As you see, this class automatically keeps track of what parameters have been defined:

In [ ]:

  1. lin = LinearLayer(10,2)
  2. p1,p2 = lin.parameters()
  3. p1.shape,p2.shape

Out[ ]:

  1. (torch.Size([2, 10]), torch.Size([2]))

It is thanks to this feature of nn.Module that we can just say opt.step() and have an optimizer loop through the parameters and update each one.

Note that in PyTorch, the weights are stored as an n_out x n_in matrix, which is why we have the transpose in the forward pass.

By using the linear layer from PyTorch (which uses the Kaiming initialization as well), the model we have been building up during this chapter can be written like this:

In [ ]:

  1. class Model(nn.Module):
  2. def __init__(self, n_in, nh, n_out):
  3. super().__init__()
  4. self.layers = nn.Sequential(
  5. nn.Linear(n_in,nh), nn.ReLU(), nn.Linear(nh,n_out))
  6. self.loss = mse
  7. def forward(self, x, targ): return self.loss(self.layers(x).squeeze(), targ)

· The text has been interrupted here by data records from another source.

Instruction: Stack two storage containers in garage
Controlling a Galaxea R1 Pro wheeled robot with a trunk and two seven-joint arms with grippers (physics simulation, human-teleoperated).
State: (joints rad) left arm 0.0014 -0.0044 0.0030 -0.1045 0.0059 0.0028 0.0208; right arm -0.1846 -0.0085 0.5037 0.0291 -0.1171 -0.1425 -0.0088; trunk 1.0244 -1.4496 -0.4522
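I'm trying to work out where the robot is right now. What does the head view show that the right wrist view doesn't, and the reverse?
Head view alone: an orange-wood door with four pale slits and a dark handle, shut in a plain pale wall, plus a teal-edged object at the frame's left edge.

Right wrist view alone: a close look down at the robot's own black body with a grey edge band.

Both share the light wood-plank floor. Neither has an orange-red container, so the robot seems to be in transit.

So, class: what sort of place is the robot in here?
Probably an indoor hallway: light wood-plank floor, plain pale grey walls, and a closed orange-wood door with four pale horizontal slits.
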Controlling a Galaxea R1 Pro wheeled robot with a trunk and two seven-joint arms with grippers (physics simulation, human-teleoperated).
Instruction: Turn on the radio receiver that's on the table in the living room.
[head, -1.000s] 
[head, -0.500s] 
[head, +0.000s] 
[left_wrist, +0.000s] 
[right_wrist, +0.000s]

fastai provides its own variant of Module that is identical to nn.Module, but doesn’t require you to call super().__init__() (it does that for you automatically):

In [ ]:

  1. class Model(Module):
  2. def __init__(self, n_in, nh, n_out):
  3. self.layers = nn.Sequential(
  4. nn.Linear(n_in,nh), nn.ReLU(), nn.Linear(nh,n_out))
  5. self.loss = mse
  6. def forward(self, x, targ): return self.loss(self.layers(x).squeeze(), targ)

In the last chapter, we will start from such a model and see how to build a training loop from scratch and refactor it to what we’ve been using in previous chapters.